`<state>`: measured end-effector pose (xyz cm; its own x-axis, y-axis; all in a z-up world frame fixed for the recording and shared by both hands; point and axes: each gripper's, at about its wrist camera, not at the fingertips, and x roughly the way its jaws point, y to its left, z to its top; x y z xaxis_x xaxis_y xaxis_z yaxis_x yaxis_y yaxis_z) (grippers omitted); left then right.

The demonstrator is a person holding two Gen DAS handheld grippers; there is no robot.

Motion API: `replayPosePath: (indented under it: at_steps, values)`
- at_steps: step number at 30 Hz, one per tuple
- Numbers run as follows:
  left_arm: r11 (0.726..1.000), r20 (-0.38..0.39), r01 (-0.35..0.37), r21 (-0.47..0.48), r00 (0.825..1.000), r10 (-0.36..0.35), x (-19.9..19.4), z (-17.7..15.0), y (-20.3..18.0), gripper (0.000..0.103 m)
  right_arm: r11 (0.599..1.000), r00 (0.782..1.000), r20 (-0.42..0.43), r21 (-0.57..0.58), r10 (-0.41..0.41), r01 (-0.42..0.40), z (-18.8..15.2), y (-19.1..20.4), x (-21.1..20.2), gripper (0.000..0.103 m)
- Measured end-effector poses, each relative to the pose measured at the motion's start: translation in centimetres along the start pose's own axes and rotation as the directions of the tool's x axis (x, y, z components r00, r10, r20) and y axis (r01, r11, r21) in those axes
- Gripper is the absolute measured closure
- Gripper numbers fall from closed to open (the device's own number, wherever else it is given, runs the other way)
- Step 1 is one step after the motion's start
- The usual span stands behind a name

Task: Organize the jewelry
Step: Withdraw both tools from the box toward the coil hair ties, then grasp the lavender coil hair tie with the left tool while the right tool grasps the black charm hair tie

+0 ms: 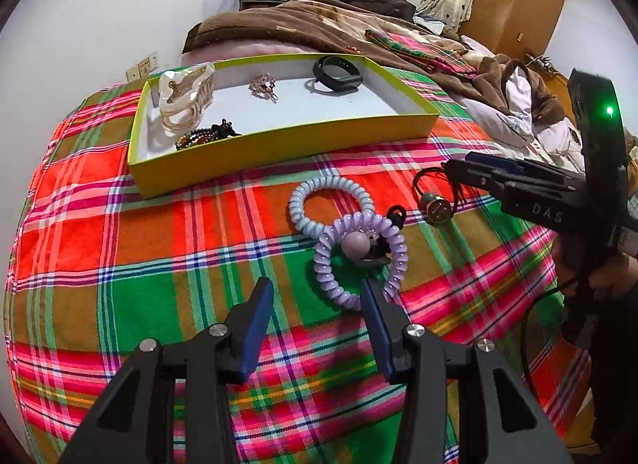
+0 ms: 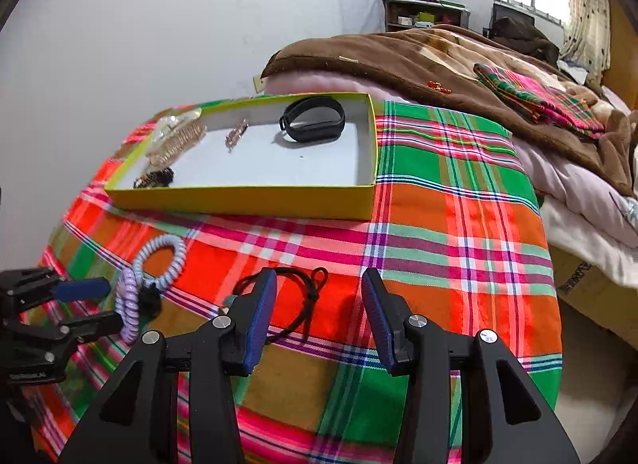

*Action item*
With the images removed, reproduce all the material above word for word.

*Written solution*
`<state>`: measured end-effector pose (xyz cm; its own x-axis, y-axis; all in a z-up world frame fixed for the recording and shared by both hands; point and axes: each gripper's, at about its wrist camera, not at the fingertips, and x roughly the way its jaws point, y to its left, z to its top; x y z xaxis_x xaxis_y xaxis_z yaxis_x yaxis_y yaxis_z) (grippers omitted); left then right.

The demonstrator is a person holding two Gen DAS handheld grippers; there is no robot.

Motion API: `replayPosePath: (indented under it: at_steps, values)`
- at_steps: step number at 30 Hz, one per tuple
- Numbers run as follows:
  left_arm: r11 (0.726..1.000), r20 (-0.38..0.39), r01 (-0.35..0.37), r21 (-0.47..0.48), r00 (0.825..1.000), r10 (-0.36..0.35), x (-19.9..19.4), z (-17.7..15.0), y (-20.3..18.0), gripper (0.000..0.103 m)
  right_arm: r11 (0.599..1.000), r00 (0.782..1.000), r20 (-0.42..0.43), r21 (-0.57..0.58), r10 (-0.41..0.41), r01 (-0.42..0.40), z (-18.8..15.2), y (-19.1..20.4), x (-21.1..20.2), gripper (0.000..0.103 m)
- Measured end-effector poses, each relative to the pose measured at the motion's start: translation in centimetres along the start pose's own axes and rotation as the directions of the tool's x axis (x, y, z components r00, r10, r20) and y axis (r01, r11, r21) in those axes
- Gripper is the absolute measured closure
- Gripper numbers fall from closed to open (the device's own number, wherever else it is given, runs the other way)
- Step 1 is one step after the motion's start
- The usual span stands behind a name

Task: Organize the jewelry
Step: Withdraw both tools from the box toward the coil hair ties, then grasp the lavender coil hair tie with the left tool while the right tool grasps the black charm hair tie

+0 ms: 
+0 ms: 

The output is complete.